El estudio de danza tenía ese eco particular, el de las suelas de los zapatos rozando el suelo de madera, mezclado con las instrucciones firmes del profesor. Para Anna, que apenas tenía siete años, el lugar era imponente. Las paredes cubiertas de espejos y las enormes ventanas dejaban entrar el sol de la tarde, creando un reflejo cálido sobre el suelo que brillaba con cada paso de los bailarines.
—Bien, chicos, hoy formaremos parejas —dijo el profesor, cortando el aire con autoridad.
Anna sintió cómo su cuerpo se tensaba. Formar parejas significaba estar frente a otro niño, bailar para alguien más. Y aunque quería impresionar, el miedo a fallar la hacía sentir pequeña. Cuando el profesor se acercó a ella, le dedicó una sonrisa leve antes de señalar a un niño que estaba al otro lado de la sala.
—Kael, ven acá —llamó el profesor—. Vas a bailar con Anna.

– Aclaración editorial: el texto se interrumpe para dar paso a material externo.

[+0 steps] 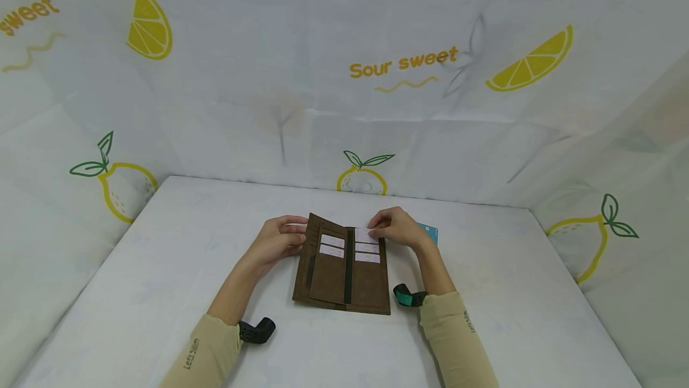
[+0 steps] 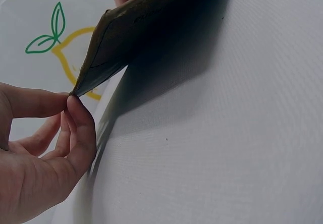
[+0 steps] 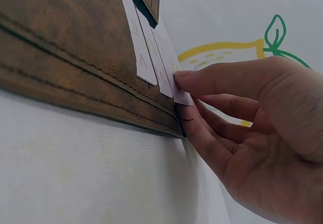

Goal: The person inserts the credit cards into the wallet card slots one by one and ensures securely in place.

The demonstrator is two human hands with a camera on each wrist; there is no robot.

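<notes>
An open brown wallet (image 1: pixel 368 283) lies in front of me, its left flap raised off the table. White cards sit in slots on both inner panels, two on the left and several on the right. With thumb and index finger my left hand (image 1: pixel 274 243) pinches the flap's outer edge, seen from beneath in the left wrist view. At the right panel's top, my right hand (image 1: pixel 399 228) grips the uppermost white card (image 3: pixel 180 94). The thumb lies on the card's face, while the index finger reaches behind the wallet's edge, partly hidden.
Beyond the right wrist lies a blue card (image 1: pixel 431 232), partly covered by that hand. A white-covered table (image 1: pixel 177 244) carries everything. Lemon-printed white sheeting (image 1: pixel 242 77) rises behind the table and along both sides.
</notes>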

Un niño de cabello oscuro y ojos serios, se acercó con pasos firmes, sin prisa. Anna ya lo había visto en clases anteriores; a diferencia de ella y los demás, Kael era más alto, y a sus nueve años, se movía con una confianza que Anna encontraba intimidante. Sabía que él llevaba más tiempo en la academia, y eso se notaba. Nunca lo había visto tropezar o dudar en un paso.
Anna lo miró con nerviosismo, mientras Kael la observaba con una expresión serena. No parecía estar tan nervioso como ella. De hecho, Kael apenas la miró, concentrado en prepararse para seguir las indicaciones del profesor.
—Hola —murmuró Anna, rompiendo el silencio.
Kael asintió, sin decir nada al principio, pero luego, con una sonrisa leve, respondió:
—Hola.
La música comenzó a sonar con una melodía lenta y suave. Mientras el profesor indicaba los movimientos, Kael extendió una mano hacia Anna, esperando a que ella la tomara.
Al principio, los pasos eran torpes. Anna intentaba seguir las instrucciones, pero su mente estaba ocupada en no tropezar. Los nervios la hacían pensar demasiado, y cada vez que sentía que fallaba, miraba de reojo a Kael, esperando algún reto o queja de su parte. Él, en cambio, parecía calmado, como si estuviera concentrado en algo más que los movimientos...
—Tienes que relajar los hombros —le susurró Kael de repente, sin mirarla, pero con una seguridad que la sorprendió.
—¿Qué? —Anna lo miró, desconcertada.
—Tus hombros —repitió Kael y puso su vista en ella—. Si te relajas, te saldrá mejor.
Anna hizo caso a su consejo, y notó la diferencia. La tensión desapareció junto al peso que le impedía moverse con agilidad.
—Muy bien, chicos. Pueden descansar un poco —ordenó el profesor.
Anna se soltó en un segundo dando un suspiro de alivio. Si bien a lo último había mejorado, no quería que Kalel creyera que no tenía talento para el baile.
—¿Siempre bailas así de bien? —preguntó, medio en broma, pero con verdadera curiosidad. Quería aprender cómo irradiaba calma.
Kael encogió los hombros, mirando al suelo como si la pregunta fuera incómoda.
—No lo sé. Solo... me gusta bailar —respondió, con una sinceridad simple que hizo que Anna sonriera.
—A mí también. Pero siempre me pongo nerviosa —confesó, mordiendo ligeramente su labio inferior.
Kael la miró por un momento, y aunque no dijo nada, Anna notó que su mirada era suave, casi comprensiva, como si entendiera exactamente lo que ella estaba sintiendo.
—Yo también me ponía nervioso al principio, no quería pasar vergüenza —dijo al fin—. Pero cuando empieza la música, solo trato de olvidarlo y me dejo llevar por la melodía. Puedes intentarlo. Seguro te funciona.
Anna asintió, como si esas palabras hubieran resuelto algo en su mente. Kael, aunque mayor y más experimentado, no la había hecho sentir pequeña o que todavía no estaba a su nivel. Al contrario, había compartido con ella una simple verdad: incluso las personas más seguras alguna vez en la vida habían dudado.